→ **Activity**: Extract all lines from the data beneath that include the word "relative".

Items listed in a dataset

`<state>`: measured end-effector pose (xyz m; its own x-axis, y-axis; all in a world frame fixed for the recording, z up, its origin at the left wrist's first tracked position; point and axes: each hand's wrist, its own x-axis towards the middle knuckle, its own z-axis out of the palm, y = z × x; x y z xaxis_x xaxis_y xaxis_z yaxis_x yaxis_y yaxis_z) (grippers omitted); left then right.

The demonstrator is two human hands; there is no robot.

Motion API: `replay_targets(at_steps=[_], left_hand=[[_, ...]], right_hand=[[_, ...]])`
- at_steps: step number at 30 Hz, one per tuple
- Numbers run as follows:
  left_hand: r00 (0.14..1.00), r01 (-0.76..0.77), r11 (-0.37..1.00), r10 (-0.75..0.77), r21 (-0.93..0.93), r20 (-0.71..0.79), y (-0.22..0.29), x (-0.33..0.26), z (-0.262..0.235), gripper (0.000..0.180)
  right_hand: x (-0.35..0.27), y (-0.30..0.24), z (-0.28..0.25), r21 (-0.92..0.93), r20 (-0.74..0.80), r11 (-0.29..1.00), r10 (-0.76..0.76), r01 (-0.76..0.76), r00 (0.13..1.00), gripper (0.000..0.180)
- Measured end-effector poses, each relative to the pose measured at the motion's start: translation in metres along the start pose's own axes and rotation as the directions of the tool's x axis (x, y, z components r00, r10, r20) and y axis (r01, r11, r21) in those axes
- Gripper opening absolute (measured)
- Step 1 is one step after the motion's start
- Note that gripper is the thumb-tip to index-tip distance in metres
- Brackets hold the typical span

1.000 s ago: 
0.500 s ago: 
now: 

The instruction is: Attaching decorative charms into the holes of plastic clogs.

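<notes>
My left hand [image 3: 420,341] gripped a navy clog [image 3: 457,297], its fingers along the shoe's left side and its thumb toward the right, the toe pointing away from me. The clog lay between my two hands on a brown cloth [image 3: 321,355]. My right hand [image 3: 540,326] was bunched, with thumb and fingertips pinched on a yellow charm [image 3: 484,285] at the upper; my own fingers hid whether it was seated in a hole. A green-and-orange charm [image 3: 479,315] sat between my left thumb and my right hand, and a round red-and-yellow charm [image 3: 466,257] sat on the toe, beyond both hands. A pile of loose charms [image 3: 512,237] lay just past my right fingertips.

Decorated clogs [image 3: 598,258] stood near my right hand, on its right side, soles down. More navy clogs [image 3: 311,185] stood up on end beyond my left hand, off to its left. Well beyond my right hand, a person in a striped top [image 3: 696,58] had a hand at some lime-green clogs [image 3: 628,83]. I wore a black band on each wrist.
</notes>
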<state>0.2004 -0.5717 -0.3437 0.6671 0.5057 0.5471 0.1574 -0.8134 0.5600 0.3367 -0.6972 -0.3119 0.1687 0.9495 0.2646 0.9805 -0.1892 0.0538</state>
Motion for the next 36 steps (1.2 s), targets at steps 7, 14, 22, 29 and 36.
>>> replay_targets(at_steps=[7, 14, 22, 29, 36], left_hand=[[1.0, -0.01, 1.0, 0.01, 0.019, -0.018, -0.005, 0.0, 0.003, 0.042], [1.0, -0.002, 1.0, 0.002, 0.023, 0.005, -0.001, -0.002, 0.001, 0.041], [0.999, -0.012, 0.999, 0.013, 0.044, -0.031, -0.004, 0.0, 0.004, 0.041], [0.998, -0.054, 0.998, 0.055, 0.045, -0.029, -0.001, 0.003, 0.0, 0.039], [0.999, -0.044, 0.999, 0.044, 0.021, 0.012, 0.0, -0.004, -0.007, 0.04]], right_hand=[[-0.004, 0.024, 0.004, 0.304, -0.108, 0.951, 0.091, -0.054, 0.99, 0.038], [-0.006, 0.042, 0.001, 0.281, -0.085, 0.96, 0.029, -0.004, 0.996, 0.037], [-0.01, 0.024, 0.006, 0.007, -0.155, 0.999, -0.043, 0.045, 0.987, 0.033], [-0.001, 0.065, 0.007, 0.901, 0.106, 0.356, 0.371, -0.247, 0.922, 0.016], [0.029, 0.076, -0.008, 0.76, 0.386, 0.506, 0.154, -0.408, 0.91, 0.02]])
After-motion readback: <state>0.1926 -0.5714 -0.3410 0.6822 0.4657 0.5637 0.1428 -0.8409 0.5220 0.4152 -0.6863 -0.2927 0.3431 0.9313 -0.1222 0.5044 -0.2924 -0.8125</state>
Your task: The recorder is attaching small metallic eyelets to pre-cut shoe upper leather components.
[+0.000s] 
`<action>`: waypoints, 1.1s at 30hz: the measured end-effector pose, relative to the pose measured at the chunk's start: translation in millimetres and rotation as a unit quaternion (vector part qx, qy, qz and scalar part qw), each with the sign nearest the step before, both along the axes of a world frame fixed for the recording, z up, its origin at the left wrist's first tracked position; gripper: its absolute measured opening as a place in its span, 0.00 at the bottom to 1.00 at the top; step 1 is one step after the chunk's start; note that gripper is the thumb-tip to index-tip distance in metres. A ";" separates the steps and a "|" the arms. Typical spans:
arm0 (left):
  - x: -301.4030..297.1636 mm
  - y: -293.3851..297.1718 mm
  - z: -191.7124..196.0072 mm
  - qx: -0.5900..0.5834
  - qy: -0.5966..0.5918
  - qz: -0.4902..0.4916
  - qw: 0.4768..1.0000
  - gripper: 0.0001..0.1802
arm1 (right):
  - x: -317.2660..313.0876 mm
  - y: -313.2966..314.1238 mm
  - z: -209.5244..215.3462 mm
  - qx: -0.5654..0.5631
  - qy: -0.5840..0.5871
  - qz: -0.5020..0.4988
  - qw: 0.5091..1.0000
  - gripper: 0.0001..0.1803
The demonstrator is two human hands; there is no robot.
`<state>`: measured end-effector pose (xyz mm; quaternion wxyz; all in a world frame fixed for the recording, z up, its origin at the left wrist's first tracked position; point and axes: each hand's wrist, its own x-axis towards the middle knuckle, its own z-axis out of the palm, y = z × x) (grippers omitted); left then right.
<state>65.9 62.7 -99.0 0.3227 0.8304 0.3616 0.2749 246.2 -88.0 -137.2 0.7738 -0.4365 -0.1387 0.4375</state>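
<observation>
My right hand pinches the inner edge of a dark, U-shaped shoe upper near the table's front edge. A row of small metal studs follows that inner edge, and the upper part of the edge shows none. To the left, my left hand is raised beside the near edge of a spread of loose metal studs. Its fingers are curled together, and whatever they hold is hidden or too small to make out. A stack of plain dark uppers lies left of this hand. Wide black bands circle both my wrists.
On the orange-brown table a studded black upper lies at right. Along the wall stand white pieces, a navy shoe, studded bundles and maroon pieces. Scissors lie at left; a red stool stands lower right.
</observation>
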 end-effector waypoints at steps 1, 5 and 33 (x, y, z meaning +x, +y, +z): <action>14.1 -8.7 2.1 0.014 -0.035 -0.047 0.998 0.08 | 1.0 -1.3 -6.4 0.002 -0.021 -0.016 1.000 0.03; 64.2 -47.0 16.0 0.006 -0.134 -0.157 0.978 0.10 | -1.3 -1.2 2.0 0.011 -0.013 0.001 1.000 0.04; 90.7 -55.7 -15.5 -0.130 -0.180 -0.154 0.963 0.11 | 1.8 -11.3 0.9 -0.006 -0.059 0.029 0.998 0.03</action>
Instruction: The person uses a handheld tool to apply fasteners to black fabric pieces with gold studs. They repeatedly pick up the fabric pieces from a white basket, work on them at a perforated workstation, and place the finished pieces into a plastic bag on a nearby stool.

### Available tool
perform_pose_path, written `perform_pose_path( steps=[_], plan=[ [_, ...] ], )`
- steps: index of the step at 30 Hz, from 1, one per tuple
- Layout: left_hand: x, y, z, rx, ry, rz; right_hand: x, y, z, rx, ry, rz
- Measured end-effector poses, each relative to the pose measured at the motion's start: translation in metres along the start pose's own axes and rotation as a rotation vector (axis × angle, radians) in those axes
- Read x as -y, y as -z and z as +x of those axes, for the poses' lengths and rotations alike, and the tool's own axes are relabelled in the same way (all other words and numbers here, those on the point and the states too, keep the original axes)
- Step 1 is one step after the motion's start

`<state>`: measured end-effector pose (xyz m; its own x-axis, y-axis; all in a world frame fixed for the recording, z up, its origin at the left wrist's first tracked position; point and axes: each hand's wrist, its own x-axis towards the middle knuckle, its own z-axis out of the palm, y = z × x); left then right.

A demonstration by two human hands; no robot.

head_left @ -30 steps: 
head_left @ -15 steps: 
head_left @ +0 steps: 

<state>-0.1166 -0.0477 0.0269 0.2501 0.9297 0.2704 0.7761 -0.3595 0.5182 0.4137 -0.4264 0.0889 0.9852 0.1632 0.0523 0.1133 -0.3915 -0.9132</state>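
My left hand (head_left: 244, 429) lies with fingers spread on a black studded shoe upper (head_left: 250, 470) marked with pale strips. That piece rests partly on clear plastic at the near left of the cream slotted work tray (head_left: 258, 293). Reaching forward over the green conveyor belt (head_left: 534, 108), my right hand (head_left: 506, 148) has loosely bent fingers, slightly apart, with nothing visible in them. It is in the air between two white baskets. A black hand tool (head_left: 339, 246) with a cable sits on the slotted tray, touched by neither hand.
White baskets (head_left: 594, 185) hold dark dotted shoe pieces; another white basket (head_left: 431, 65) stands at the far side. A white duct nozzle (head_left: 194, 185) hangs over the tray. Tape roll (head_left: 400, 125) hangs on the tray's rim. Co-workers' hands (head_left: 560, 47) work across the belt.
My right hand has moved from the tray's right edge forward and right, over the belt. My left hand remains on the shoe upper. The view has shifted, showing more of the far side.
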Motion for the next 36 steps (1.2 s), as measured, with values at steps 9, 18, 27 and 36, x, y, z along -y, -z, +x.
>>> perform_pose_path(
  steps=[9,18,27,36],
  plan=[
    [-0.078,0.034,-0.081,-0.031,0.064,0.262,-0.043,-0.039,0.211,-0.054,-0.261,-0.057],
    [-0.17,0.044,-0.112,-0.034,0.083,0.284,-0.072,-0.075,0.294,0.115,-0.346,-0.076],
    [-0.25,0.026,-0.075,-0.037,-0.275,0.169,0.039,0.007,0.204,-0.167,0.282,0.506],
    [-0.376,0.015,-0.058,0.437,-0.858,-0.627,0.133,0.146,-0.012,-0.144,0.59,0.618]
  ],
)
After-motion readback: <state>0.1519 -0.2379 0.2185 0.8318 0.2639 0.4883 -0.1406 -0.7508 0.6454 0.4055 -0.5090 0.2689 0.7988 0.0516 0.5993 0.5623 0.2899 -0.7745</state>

→ **Expected answer**:
- Measured end-effector poses, each relative to the pose measured at the motion's start: translation in metres along the start pose's own axes and rotation as the directions of the tool's x axis (x, y, z components r00, r10, r20) and y axis (r01, r11, r21) in those axes
`<action>`: waypoints, 1.1s at 30hz: the measured end-effector pose, relative to the pose measured at the chunk's start: translation in millimetres and rotation as a unit quaternion (vector part qx, qy, qz and scalar part qw), each with the sign nearest the step before, both along the axes of a world frame fixed for the recording, z up, its origin at the left wrist's first tracked position; gripper: its absolute measured opening as a place in its span, 0.00 at the bottom to 1.00 at the top; step 1 is one step after the chunk's start; note that gripper is the thumb-tip to index-tip distance in metres. A ";" separates the steps and a "|" the arms. Typical spans:
- Measured end-effector poses, each relative to the pose measured at the motion's start: translation in metres along the start pose's own axes and rotation as a rotation vector (axis × angle, radians) in those axes

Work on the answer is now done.